■ Activity
Quote only the lines from the top of the listing below down to and including the line with "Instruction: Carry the".

──────

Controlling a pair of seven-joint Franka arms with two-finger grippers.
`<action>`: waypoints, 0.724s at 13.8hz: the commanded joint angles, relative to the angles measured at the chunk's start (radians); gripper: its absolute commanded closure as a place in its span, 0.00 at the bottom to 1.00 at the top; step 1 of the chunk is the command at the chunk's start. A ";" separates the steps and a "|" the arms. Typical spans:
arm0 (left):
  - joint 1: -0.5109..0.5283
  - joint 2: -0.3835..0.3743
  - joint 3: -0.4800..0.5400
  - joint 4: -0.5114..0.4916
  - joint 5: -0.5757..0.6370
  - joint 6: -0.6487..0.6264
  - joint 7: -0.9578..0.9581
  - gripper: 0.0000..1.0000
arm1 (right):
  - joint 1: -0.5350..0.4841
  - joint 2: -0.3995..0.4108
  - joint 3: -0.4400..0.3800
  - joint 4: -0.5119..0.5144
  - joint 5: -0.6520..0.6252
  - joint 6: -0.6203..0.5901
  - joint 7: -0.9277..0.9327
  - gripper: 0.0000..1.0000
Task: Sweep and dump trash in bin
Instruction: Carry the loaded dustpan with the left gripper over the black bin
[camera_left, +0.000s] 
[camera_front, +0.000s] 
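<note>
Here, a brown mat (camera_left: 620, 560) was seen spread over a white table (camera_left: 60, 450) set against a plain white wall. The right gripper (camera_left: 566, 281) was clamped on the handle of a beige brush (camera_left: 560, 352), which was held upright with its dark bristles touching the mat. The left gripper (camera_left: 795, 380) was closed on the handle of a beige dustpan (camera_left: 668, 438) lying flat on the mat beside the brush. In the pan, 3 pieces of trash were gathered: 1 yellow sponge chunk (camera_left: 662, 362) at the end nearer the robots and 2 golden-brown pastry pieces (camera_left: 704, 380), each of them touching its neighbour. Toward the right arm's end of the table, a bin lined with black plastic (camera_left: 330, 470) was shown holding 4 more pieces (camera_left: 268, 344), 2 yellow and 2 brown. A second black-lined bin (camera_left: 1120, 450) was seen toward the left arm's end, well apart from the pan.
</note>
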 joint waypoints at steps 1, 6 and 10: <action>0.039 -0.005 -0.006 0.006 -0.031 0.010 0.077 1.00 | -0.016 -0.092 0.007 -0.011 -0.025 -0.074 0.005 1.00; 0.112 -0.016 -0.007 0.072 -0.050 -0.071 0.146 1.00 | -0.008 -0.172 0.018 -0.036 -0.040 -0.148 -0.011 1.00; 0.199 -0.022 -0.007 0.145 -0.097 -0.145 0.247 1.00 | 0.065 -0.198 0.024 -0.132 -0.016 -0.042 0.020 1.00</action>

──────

■ Solution for this problem
Controlling a pair of seven-joint Franka arms with two-finger grippers.
`<action>`: waypoints, 0.724s at 13.8hz: the commanded joint angles, relative to the angles measured at the chunk's start (radians); gripper: its absolute commanded closure as a place in its span, 0.00 at the bottom to 1.00 at the top; step 1 of the chunk is the command at the chunk's start. A ";" separates the steps and a "|" the arms. Typical spans:
arm0 (left):
  - joint 1: -0.5109..0.5283
  - joint 2: -0.3835..0.3743
  - joint 3: -0.4800..0.5400
  - joint 4: -0.5114..0.4916
  - joint 5: -0.5757..0.6370
  - joint 6: -0.6487..0.6264
  - joint 7: -0.9578..0.9581
  - gripper: 0.0000..1.0000
arm1 (right):
  - joint 1: -0.5350..0.4841
  - joint 2: -0.3995..0.4108
  - joint 3: -0.4400..0.3800
  - joint 4: -0.5119..0.5144
  - joint 5: -0.6520..0.6252
  - joint 6: -0.6203..0.5901
  - joint 7: -0.9277..0.9327
  - gripper: 0.0000..1.0000
Task: Sweep and dump trash in bin
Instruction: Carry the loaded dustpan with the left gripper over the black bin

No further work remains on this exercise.